__Assignment__: Every line below that holds the string "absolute" must be copied.

Provided information Block Start

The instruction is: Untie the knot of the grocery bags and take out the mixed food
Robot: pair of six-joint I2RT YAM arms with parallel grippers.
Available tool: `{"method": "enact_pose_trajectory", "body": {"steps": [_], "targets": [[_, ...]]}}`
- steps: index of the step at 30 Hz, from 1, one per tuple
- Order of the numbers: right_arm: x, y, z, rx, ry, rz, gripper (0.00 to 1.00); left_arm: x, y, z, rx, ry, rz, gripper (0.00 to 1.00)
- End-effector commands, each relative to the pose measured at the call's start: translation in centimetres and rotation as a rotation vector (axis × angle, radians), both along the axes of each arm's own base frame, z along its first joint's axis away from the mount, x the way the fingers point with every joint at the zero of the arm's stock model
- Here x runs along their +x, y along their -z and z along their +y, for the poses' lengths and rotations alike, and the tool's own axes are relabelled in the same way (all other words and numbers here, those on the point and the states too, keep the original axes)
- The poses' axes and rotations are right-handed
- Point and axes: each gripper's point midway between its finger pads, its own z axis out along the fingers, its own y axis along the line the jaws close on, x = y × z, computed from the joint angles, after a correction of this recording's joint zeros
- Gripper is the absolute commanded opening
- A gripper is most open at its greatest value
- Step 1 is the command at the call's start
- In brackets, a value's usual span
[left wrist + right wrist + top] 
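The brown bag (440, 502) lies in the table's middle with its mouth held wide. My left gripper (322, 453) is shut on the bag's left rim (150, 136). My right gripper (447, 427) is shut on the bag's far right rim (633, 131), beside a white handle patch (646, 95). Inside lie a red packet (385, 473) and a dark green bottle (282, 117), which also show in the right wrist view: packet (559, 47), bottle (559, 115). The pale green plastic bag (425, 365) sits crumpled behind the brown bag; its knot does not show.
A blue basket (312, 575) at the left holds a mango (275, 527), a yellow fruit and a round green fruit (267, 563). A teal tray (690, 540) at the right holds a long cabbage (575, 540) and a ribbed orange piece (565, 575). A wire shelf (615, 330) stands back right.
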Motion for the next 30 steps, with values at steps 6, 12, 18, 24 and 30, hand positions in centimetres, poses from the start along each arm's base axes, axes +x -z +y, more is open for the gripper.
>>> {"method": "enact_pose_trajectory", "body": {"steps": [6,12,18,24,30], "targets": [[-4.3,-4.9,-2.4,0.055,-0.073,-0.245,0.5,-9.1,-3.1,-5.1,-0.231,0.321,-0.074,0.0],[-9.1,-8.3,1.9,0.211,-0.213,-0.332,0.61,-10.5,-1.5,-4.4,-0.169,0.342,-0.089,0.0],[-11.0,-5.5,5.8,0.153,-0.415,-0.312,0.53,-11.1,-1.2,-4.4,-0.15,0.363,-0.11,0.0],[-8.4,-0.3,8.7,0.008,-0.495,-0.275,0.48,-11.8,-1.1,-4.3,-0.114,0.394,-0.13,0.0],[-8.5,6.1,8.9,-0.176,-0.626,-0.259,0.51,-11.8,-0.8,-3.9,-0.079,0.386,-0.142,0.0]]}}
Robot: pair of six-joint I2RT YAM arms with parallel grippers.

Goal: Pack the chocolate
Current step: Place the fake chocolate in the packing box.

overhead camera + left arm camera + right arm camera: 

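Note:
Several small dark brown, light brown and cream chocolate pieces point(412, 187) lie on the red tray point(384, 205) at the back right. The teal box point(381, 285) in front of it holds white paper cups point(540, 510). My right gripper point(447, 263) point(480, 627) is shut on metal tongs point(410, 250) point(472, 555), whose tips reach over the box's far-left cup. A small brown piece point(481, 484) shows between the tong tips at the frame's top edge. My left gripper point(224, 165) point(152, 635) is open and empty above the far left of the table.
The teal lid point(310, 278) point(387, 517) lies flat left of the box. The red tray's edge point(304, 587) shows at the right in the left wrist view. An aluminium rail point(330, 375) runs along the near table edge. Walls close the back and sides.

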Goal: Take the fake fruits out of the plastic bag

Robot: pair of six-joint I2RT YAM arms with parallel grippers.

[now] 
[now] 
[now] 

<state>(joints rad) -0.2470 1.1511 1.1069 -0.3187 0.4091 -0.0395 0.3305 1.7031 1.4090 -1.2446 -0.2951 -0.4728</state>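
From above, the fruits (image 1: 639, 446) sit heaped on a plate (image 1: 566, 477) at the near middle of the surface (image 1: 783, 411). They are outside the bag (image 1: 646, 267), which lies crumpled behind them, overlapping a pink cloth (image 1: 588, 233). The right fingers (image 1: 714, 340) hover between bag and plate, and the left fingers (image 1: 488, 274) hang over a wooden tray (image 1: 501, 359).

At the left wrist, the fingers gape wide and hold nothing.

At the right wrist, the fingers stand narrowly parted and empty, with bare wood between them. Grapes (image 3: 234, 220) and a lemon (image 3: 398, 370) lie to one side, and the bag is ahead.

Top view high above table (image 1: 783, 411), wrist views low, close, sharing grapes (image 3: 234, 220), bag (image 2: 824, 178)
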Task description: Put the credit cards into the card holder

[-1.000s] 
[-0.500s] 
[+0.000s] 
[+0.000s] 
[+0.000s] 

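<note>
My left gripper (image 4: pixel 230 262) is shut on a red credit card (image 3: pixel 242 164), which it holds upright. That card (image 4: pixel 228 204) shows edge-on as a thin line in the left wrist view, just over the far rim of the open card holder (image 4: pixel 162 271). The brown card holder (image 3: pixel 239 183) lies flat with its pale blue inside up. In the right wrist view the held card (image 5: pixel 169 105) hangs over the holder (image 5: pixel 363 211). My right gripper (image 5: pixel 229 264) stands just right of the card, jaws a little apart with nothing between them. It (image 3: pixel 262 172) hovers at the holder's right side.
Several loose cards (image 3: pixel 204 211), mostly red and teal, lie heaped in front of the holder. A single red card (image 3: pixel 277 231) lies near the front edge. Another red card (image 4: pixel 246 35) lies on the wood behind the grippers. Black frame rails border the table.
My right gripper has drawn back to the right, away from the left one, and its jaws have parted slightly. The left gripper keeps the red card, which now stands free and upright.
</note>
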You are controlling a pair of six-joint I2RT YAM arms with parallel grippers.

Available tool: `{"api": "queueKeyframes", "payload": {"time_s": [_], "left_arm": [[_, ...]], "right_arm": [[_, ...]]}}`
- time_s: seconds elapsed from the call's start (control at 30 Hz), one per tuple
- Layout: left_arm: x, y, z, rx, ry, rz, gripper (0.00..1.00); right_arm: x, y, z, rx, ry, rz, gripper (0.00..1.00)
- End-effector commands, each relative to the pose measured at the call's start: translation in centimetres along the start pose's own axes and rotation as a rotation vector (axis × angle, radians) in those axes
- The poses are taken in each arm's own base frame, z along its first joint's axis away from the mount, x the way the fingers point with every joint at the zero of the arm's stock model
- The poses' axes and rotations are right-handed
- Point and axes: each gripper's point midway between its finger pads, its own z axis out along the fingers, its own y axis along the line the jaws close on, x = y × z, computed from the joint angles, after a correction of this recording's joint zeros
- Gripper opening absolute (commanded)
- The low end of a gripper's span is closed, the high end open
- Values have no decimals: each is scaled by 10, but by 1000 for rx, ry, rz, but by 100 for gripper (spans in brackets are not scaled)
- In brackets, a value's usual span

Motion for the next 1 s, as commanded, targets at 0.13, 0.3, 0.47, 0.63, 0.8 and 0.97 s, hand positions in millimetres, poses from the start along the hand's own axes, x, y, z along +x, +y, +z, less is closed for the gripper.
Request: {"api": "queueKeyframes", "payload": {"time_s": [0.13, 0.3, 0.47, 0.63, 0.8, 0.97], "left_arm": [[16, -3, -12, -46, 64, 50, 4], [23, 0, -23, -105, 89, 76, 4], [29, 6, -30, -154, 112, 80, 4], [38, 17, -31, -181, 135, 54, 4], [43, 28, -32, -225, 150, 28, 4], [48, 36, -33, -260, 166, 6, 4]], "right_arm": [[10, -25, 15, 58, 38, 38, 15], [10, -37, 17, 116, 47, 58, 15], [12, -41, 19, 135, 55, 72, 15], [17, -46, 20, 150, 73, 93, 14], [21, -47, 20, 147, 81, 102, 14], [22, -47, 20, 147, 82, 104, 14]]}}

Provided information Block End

__Worked solution__:
- Gripper is the absolute commanded opening
- Gripper opening absolute (commanded)

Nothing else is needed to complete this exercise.